Machado Neto: Entendo seu ponto. Lembro que você falou que contou sobre a Érica na Federal. Bolsonaro não é Tiririca, nem palhaço. Bolsonaro é teu pai, meu pai, uma pessoa comum. Ele não é, e é por isso que a imprensa tem nojo dele, um social-democrata, um socialista. Porque o fetiche do socialismo é o maior fetiche da nossa imprensa. Eu vou dar um exemplo para você. Toda a imprensa disse que ele imitou, tirando sarro, uma pessoa morrendo sem ar, de Covid. Inclusive a Renata falou isso. Qual a verdade? Então assim. Temos uma mídia que é fetichista. Que acha que presidente não é o que é, mas é o que parece. A não ser que este presidente seja um simulacro de líder esquerdista como é o Lula. Uma imprensa que caga e anda para o que o povo pensa. Esses dias, olhe o absurdo. O Paulo Martins, candidato do Bolsonaro ao Senado aqui do Paraná, foi à RPC. Aí pergunta vai, pergunta vem. Uma jornalista lá falou que no referendo de 2005 o povo votou contra o comércio de munições e armas de fogo. O Paulo disse que não, que o povo votou a favor, e foi uma votação alta ainda. Ela contestou e ficou brava. No outro dia estava fazendo errata, dizendo que o [candidato a] senador estava certo. Errar não é problema aqui. O problema é a repórter ser tão descolada da realidade, tão absurdamente fora de qualquer discussão política. Enfiada em uma bolha elitista tão grande. Que ela não sabia que o povo foi a favor das armas. Sabe por que ela não sabia? Porque ela não consegue conceber na mente do Shopping Novo Batel dela uma sociedade que é conservadora. Que defende famílias, armamento civil, é contra aborto. “É um absurdo isso ser assim, são apenas extremistas”. Logo, o povo só poderia votar contra as armas, ué. Entende? O tamanho do divórcio que nossos colegas têm da população real?

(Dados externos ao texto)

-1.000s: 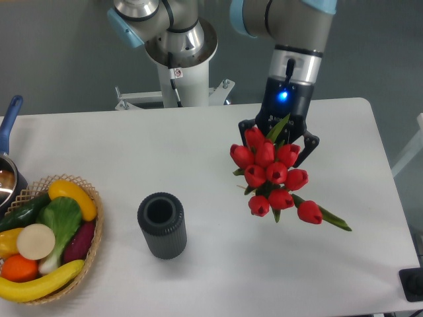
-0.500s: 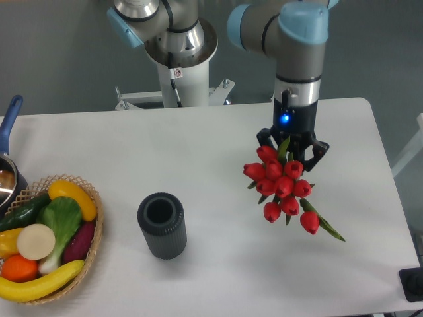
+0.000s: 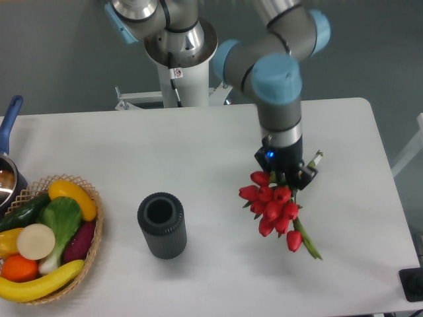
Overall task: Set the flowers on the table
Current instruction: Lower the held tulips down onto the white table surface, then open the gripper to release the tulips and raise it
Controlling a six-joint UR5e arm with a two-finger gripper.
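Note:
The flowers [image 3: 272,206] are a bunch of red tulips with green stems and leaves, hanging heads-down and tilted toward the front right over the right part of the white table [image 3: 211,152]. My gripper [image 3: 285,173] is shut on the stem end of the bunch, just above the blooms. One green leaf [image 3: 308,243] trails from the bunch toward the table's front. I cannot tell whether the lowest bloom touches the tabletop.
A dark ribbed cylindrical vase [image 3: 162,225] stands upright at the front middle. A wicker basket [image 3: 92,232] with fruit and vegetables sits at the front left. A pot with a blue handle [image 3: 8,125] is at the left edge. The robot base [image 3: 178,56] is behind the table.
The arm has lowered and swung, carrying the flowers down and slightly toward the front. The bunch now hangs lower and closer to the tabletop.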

Sgarbe: Acho Bolsonaro um parlamentar. Ele tinha de ter continuado no Legislativo, no meu jeito de ver. É bem o palco para muitos temas dele. Mas considero que a Presidência tenha uma função dupla, a chefia do Estado e o “coach“ do povo — risos. Eu não tenho vontade de “lutar” pelo Brasil de Ciro Nogueira, de Silas Malafaia, eu sequer acho que o Brasil seja tão importante assim, desde que Bolsonaro é presidente. Uma jornalista não soube entrevistar o Paulo Martins? Não me surpreende. O jornalismo de televisão está um tipo de morto-vivo, não sabe se é Story do Instagram, se é a maior emissora do país, se é diário de uma vida que saúda a “belíssima foto” ridícula de uma telespectadora que achou a lua bonita. Até os repórteres experientes estão perdendo a paciência com “âncoras” medíocres. Mas é esse jornalismo que estava ok com a Lava Jato. A cada flato de Moro no gabinete se fazia uma manchete. 😂
Machado Neto: Acho que Bolsonaro não é ideal em nada. Não é líder de massa, nem parece com aqueles líderes de massa intelectuais dos anos 30 tanto no fascismo quanto no comunismo. E é exatamente a vantagem dele. Bolsonaro, se fosse uma pessoa maliciosa com o tamanho da influência que ele tem sobre uma gigantesca parcela da população, se ele fosse uma pessoa ruim como diz o jornalista do sobrenome gringo genérico, ele já teria feito deste país uma ditadura. Mas quem tem feito deste país uma ditadura são justamente aqueles que dizem querer proteger a democracia. “Vamos proteger a democracia nem que tenhamos de implantar uma ditadura”, dizem.